Top assistants' pay on the rise
By Steve Berkowitz
NEW YORK — The trend of rapidly accelerating pay for major-college head football coaches is being replicated — and then some — for their top assistants.
With many contracts still being negotiated or finalized, nearly a dozen schools in the NCAA's 120-school Football Bowl Subdivision have made deals under which they will be spending at least 38 percent more on their offensive or defensive coordinator in 2010 than they did in 2009.
These increases come a year after four assistants — Tennessee's Monte Kiffin and Ed Orgeron, Texas' Will Muschamp and Washington's Nick Holt — joined Florida State's Jimbo Fisher in having deals worth at least $600,000 a year. (Kiffin and Orgeron have moved to Southern California, and Fisher has become Florida State's head coach.) They also come amid continuing financial distress within higher education.
Dutch Baughman, executive director of the Division 1A Athletic Directors' Association, says coordinators' salaries are rising in a fashion that is without precedent in college athletics.
These salaries are reaching "a very much higher level very much more quickly than I've seen in other positions," said Baughman, whose organization has tracked salaries of football coaches, men's basketball coaches and athletics directors for 15 years.
In 2009, two football assistants made more than $650,000 — Kiffin ($1.2 million) and Muschamp ($900,000).
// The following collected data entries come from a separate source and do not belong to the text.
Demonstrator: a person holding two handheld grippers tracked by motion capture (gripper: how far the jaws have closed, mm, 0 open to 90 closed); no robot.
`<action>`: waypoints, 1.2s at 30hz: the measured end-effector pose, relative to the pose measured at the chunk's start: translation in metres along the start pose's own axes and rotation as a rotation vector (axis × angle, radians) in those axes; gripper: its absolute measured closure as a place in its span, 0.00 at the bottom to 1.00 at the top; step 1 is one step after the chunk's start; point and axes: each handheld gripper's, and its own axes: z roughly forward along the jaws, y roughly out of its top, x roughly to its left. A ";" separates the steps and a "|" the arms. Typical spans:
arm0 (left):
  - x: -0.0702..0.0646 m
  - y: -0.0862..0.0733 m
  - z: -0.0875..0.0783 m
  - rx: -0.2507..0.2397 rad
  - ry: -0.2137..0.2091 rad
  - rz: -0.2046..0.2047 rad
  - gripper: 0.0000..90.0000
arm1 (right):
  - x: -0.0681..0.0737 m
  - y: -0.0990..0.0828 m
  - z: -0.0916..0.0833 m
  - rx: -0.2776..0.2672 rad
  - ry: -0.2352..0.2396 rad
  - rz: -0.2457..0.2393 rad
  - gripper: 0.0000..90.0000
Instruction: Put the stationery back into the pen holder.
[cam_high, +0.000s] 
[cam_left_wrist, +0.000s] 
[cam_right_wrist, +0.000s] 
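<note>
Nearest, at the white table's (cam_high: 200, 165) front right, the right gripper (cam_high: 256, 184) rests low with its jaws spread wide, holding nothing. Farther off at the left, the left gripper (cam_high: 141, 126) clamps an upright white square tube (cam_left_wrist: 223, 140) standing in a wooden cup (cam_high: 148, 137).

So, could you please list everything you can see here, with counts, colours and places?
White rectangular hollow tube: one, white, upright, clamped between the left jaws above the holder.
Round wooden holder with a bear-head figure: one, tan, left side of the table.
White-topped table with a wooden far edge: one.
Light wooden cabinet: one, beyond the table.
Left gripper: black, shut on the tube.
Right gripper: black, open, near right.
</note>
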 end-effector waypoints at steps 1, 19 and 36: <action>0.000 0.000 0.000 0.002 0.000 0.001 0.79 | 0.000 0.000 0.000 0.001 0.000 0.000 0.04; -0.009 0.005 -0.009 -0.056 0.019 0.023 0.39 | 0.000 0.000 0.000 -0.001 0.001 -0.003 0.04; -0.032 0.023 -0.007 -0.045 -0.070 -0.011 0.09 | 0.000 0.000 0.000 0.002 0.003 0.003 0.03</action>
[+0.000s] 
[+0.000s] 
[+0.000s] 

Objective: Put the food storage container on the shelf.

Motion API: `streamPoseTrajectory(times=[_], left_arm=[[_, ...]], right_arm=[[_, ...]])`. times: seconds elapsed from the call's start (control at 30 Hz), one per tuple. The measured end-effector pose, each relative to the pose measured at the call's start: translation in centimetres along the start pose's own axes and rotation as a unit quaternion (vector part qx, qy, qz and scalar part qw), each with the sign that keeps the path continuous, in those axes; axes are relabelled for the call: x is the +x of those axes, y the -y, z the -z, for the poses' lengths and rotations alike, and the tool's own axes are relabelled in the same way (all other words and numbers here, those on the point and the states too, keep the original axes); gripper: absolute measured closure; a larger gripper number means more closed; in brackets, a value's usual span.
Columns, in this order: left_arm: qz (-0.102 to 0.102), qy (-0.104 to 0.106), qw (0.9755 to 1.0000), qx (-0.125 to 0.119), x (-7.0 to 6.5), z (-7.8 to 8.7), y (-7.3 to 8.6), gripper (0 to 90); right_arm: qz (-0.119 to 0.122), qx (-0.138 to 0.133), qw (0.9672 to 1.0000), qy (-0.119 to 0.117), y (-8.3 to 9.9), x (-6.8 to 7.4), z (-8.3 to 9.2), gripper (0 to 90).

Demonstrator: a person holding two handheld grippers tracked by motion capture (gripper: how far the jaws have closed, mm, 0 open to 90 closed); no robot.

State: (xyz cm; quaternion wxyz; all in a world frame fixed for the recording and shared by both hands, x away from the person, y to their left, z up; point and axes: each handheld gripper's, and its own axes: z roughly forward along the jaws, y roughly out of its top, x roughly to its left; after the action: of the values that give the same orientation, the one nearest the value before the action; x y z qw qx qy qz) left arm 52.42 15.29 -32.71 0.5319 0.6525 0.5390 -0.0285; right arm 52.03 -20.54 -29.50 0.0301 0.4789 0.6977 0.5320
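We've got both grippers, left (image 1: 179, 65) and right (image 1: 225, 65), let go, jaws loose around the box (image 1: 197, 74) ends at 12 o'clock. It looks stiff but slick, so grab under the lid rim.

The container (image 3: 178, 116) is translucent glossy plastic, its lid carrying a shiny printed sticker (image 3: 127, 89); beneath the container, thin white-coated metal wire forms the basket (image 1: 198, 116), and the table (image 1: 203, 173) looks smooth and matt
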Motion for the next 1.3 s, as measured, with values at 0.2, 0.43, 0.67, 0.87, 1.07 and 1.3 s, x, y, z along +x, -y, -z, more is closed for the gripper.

This year, assuming Kiffin did not take a massive pay cut from USC, six will be making at least $700,000.
Georgia has agreed to pay former Dallas Cowboys defensive line coach Todd Grantham $750,000 to be its defensive coordinator; that's 130 percent more than it paid Willie Martinez, who was fired.
National champion Alabama's defensive coordinator, Kirby Smart, spurned an offer from Georgia before Grantham's hiring and received a 108 percent raise to $750,000.
LSU's John Chavis and South Carolina's Ellis Johnson are now making $700,000.
Virginia, Clemson, Illinois and Nebraska each have a coordinator it will be paying at least 50 percent more in 2010 than it did in 2009.